Les militants du PDCI savent désormais à quoi s’en tenir s’ils ne veulent pas voir leur parti disparaître pour de bon. Une éventuelle arrivée du RDR au pouvoir serait plus préjudiciable au PDCI que le maintien du président Gbagbo. Ils se savent dans une amitié du cheval et du cavalier. En effet, alors qu’il fait des scores plus qu’honorables dans les bastions traditionnels du PDCI, quel discours a pu bien distiller le RDR pour que le président BEDIE se ridiculise au Nord ?

Organisée dans des conditions de favoritisme au profit d’un candidat, cette élection vient mettre fin au "Marcoussisme" qui a donné à des personnalités politiques des pouvoirs sans aucune légitimité et qu’ils n’ont donc pas su assumer avec sagesse. Comment ne pas pousser un ouf de soulagement quand des personnes qui décidaient pour le pays et qui ont fonctionné dans l’intégrisme et la surenchère en sont réduites à moins de 0,1% du verdict populaire, loin derrière des candidats indépendants ?

Avec ses victoires en zones CNO - dans le Zanzan et les 18 Montagnes et à un degré moindre dans le Haut Sassandra et la Marahoué (deux régions partiellement "occupées")- Laurent Gbagbo donne à espérer de l’unité nationale et de la réconciliation.
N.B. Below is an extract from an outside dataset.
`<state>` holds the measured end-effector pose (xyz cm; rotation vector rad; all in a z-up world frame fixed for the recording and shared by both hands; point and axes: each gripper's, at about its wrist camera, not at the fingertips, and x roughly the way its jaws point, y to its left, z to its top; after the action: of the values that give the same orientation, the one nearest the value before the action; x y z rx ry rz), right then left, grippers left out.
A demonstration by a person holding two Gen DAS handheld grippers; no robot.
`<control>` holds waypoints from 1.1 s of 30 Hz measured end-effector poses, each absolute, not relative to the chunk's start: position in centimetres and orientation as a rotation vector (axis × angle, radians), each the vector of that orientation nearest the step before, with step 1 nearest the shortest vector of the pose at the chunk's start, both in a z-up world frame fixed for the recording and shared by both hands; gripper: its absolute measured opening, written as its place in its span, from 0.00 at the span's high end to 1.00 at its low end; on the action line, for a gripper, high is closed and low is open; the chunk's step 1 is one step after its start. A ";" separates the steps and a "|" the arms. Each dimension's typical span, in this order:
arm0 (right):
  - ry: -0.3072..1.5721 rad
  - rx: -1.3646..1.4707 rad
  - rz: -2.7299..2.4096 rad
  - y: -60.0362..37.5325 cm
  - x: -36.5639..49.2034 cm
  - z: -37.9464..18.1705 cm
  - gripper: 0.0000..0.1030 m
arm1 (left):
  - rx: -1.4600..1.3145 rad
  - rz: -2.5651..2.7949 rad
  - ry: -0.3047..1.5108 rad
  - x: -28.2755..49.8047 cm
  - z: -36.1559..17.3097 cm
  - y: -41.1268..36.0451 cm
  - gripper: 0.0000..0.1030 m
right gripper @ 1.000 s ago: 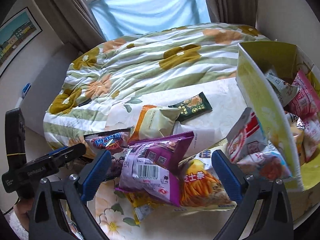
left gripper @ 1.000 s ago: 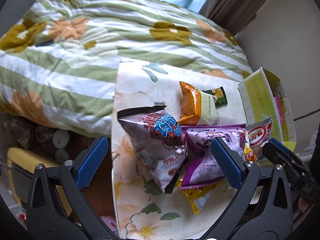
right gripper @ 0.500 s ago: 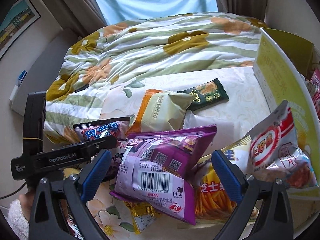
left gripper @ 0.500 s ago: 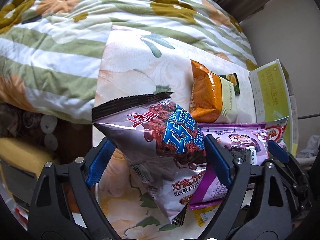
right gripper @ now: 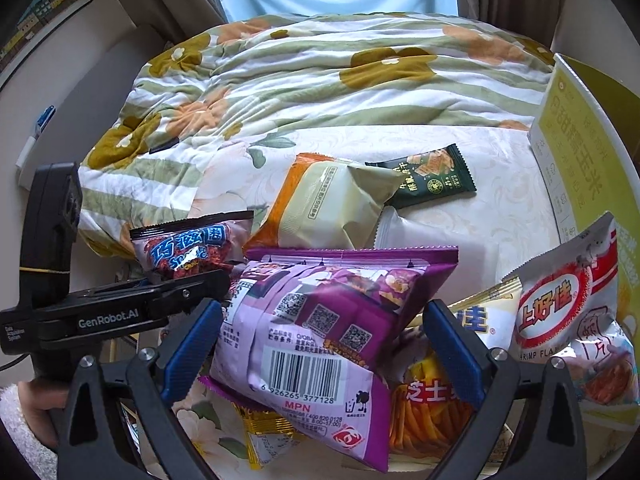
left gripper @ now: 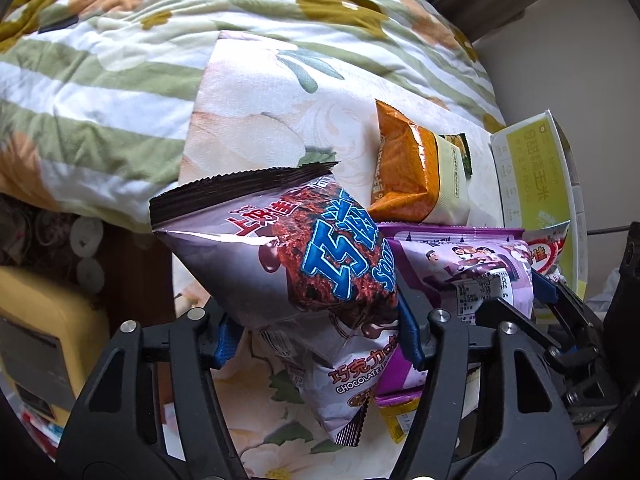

En gagnant la bataille d’Abidjan, il confirme son charisme et son esprit de rassembleur tandis que sa majorité au premier tour fera taire à jamais ceux qui ont bâti sa diabolisation sur le mensonge le présentant comme minoritaire.

Au regard de tout ce qui précède, nous savons tous désormais que la paix durable en CIV passe par l’élection de Laurent GBAGBO, tant les risques de toute autre alternative sont grands car aventureuse.

Le président BEDIE que nous avons eu l’immense honneur de rencontrer, à notre demande, lors de son passage à DUEKOUE, reste désormais la clef de voûte de la paix en CIV. Nous gardons de cette audience le souvenir d’un grand homme d’état, soucieux du devenir de son pays. L’Histoire regarde le descendant de la reine ABLA POKOU et jugera sa capacité au sacrifice pour sauver son peuple.